Dan Brown’s Inferno
Dan Brown’s newest book, Inferno, is now out in stores. The novel is set largely in Florence, Italy, and derives its name from Dante Alighieri’s canonical epic poem Divine Comedy, which features prominently in its plot. The protagonist,once again, is Robert Langdon, the fictional Harvard professor of religious iconology and symbology who is the hero of all three of Brown’s previous bestsellers—Angels & Demons, The Da Vinci Code, and The Lost Symbol—forever associated with Tom Hanks, thanks to Hollywood adaptations of two of the books.
Inferno begins with Langdon waking up in a hospital. Disoriented by a head wound, he has no memory of the last 36 hours. And there is also the small matter of a gruesome object hidden among his belongings.
Brown says he had studied Dante’s Inferno in high school, but “it wasn’t until recently, while researching in Florence, that I came to appreciate the enduring influence of his work on the modern world.”

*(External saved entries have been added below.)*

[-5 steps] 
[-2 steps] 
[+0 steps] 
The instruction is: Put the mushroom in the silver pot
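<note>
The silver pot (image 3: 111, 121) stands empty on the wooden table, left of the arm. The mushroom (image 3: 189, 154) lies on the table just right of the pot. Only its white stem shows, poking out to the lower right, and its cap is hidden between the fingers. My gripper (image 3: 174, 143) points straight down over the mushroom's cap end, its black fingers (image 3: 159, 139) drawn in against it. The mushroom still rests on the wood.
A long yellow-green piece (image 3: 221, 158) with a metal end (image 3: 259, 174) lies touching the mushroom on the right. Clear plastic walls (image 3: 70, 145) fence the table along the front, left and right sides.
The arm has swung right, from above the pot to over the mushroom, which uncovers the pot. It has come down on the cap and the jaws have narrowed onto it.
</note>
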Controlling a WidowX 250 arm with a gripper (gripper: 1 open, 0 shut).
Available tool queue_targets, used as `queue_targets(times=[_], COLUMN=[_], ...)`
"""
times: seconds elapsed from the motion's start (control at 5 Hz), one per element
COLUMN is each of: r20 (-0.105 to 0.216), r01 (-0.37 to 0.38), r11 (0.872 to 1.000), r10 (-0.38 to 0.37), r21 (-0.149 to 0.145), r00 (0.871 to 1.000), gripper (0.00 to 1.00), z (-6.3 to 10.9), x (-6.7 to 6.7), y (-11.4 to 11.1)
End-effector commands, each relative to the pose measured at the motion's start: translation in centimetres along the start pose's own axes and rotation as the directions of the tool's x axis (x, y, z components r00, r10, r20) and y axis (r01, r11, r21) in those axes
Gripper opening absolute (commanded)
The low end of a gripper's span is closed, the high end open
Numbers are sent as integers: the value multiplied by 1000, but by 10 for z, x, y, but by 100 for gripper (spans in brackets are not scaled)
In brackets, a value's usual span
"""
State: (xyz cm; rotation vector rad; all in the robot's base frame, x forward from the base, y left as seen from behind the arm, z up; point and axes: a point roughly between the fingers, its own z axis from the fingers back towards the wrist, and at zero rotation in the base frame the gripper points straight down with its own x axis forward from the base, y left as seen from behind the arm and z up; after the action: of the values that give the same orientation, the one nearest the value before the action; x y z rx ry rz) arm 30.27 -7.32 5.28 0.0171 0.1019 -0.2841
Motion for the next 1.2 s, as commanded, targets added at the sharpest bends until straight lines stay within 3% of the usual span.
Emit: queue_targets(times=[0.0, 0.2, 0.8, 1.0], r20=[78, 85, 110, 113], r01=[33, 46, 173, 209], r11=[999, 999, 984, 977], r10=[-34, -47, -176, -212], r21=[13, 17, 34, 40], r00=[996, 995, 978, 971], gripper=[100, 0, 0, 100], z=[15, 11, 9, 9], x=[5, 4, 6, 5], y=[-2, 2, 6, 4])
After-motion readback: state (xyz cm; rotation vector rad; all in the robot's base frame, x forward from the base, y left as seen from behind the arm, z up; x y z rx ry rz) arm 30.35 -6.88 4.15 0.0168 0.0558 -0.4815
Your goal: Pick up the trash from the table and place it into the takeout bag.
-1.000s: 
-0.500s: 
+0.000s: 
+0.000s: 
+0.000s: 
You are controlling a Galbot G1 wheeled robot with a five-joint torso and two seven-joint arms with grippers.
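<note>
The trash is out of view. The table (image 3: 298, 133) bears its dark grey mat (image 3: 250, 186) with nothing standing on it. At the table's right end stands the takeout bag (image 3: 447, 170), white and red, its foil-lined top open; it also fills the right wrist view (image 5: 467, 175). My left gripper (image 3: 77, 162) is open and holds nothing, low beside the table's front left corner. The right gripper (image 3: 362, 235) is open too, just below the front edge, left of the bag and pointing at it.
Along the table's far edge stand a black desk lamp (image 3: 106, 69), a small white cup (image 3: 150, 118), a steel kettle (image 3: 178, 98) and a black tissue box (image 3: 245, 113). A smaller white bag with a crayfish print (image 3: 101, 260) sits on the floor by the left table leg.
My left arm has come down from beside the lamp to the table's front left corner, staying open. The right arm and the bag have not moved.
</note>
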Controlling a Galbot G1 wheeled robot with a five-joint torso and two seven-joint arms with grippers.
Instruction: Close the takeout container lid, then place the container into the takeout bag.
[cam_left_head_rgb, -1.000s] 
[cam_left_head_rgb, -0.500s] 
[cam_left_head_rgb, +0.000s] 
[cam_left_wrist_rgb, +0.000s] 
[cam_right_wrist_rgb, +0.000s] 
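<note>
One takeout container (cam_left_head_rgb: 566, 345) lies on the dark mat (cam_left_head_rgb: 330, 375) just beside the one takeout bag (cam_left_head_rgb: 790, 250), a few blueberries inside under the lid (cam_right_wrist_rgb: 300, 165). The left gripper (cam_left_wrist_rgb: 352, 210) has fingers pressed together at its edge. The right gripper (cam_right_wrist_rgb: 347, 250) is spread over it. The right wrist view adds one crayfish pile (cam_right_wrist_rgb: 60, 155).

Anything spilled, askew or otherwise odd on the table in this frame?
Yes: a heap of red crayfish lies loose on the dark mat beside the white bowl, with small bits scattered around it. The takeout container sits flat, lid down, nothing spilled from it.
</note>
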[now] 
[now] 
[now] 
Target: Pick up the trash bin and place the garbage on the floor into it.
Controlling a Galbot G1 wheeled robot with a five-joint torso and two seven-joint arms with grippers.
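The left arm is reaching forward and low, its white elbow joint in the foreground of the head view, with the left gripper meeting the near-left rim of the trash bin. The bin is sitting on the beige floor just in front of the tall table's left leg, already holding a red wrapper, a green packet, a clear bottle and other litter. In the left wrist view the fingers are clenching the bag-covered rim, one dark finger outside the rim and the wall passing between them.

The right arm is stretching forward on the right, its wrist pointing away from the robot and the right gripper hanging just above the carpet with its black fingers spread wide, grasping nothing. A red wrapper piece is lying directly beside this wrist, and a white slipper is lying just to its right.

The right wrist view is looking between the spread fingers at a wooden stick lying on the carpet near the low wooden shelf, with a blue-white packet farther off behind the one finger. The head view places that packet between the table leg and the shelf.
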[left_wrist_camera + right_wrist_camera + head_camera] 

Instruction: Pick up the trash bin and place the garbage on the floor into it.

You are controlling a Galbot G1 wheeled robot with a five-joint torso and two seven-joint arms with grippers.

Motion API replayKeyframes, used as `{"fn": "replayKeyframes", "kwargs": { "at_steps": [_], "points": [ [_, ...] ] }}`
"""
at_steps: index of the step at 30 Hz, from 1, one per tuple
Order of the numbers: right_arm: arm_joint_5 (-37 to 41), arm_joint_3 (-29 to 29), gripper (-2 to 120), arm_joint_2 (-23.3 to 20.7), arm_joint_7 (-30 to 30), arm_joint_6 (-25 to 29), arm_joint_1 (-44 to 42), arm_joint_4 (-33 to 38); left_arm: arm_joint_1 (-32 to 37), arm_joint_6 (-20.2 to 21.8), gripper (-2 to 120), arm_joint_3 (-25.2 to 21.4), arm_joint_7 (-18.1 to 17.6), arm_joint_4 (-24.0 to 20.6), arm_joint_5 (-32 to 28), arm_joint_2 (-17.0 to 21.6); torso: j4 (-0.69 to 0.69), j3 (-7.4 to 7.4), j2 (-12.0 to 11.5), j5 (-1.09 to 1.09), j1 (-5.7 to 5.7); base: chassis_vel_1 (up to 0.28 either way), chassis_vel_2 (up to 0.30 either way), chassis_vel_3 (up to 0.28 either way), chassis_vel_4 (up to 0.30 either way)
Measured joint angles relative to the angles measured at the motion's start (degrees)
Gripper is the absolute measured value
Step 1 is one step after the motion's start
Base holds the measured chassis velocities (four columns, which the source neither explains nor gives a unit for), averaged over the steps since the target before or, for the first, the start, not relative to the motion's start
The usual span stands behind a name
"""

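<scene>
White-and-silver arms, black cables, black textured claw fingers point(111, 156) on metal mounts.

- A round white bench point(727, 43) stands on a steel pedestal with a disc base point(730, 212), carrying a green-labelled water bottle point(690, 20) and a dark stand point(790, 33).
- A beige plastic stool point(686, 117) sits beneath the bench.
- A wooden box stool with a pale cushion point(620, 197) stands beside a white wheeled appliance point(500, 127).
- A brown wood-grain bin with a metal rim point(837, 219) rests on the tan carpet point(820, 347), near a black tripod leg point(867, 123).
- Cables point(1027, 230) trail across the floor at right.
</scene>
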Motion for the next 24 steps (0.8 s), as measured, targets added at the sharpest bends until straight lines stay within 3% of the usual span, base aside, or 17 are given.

Double Day, the publisher of this 480-page novel, is printing four million copies of the book to start. Considering that The Da Vinci Code sold 81 million copies, it seems likely that Inferno will have to be reprinted several times. Brown’s books are characteristically preoccupied, much like their protagonist, with codes and symbology. The author’s fascination with puzzles is owed in part to his father, a mathematics professor who organised intricate treasure hunts for his three children on birthdays and holidays.
Though Brown is now a successful author, in his twenties, he wanted to be a pop singer.
In 1993, he released a CD called Dan Brown, featuring songs with titles such as 976-Love and If You Believe in Love. His next album was called Angels & Demons.